Each partition type is defined by the partition entry. The boot images are stored in a primary partition with custom partition type (0xA2). The SD/MMC flash driver does not support a file system, so the boot images are located in partition A2 at fixed locations.

Table 3. Partition Entry
Offset	Size (In Bytes)	Description
0x0	1	Boot indicator. 0x80 indicates that it is bootable.
0x1	3	Starting CHS value
0x4	1	Partition type
0x5	3	Ending CHS value
0x8	4	LBA of first sector in partition
0xB	4	Number of sectors in partition

The boot ROM code configures the SD/MMC controller to default settings for the supported SD/MMC flash memory.

NAND Flash Devices

The NAND subsystem reserves at least the first 1 MB on the NAND device. If the NAND flash device has blocks greater than 256 KB, then the NAND subsystem reserves the first four blocks on the device. For a NAND device with less than 256 KB block size, the second-stage boot loader image must be placed in multiple blocks. The NAND subsystem expects to find up to four second-stage boot loader images on the NAND device. You may have less than four images if required. The second-stage boot loader image should always be at the start of a physical page. Because a block is the smallest area used for erase operation, any update to a particular image does not affect other images.

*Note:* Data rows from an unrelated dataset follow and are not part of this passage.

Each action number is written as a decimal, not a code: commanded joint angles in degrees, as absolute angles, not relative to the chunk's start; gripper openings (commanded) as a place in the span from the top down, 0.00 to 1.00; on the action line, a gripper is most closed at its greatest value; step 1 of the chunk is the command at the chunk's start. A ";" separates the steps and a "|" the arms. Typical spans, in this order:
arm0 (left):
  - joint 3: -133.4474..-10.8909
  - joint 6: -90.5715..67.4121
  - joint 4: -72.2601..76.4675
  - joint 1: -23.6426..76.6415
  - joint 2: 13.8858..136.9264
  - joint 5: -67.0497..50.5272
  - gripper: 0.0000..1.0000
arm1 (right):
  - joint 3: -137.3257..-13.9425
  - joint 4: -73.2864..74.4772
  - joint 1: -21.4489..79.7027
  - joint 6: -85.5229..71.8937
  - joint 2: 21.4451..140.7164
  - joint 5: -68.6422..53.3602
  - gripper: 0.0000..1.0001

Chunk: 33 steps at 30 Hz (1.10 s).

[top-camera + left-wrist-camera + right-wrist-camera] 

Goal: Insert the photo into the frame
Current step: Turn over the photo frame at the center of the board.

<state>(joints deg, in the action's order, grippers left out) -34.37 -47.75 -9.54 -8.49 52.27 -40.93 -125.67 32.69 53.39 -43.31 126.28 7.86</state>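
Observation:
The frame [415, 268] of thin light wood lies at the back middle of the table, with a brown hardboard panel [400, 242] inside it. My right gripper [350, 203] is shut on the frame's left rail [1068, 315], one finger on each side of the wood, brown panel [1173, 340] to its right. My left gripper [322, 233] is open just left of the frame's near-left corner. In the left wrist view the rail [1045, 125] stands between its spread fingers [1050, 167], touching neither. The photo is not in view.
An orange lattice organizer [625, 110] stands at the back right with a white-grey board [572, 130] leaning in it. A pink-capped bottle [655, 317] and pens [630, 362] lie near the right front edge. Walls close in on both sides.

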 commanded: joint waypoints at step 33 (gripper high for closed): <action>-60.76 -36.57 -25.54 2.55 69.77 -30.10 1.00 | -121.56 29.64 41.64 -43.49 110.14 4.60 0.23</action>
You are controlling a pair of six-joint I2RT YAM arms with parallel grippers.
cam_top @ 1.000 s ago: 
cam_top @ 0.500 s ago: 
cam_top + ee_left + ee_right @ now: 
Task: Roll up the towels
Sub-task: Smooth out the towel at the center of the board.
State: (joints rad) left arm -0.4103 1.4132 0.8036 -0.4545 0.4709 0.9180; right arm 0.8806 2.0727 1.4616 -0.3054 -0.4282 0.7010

Figure 17. NAND Flash Image Layout for 256 KB Memory Blocks

Booting From FPGA

In the figure below, the FPGA is configured first through one of its non-HPS configuration sources. The CSS block configures the FPGA fabric as well as the FPGA I/O, shared I/O and hard memory controller I/O. The HPS executes the second-stage boot loader from the FPGA. In this situation, the HPS should not be released from reset until the FPGA is powered on and programmed. Once the FPGA is in user mode and the HPS has been released from reset, the boot ROM code begins executing. The HPS boot ROM code executes the second-stage boot loader from the FPGA fabric over the HPS-to-FPGA bridge.

Figure 18. Boot From FPGA Flow

Second-Stage Boot Loader Support Package Generator Tool

The SoC Embedded Design Suite (SoC EDS) includes the second-stage boot loader support package (BSP) generator tool that allows you to generate a boot loader for your FPGA design. The boot generation flow and BSP Editor tool are described in the following sections.

Boot Loader Generation and Flow

Generating a boot loader involves several steps to produce a final bootable image.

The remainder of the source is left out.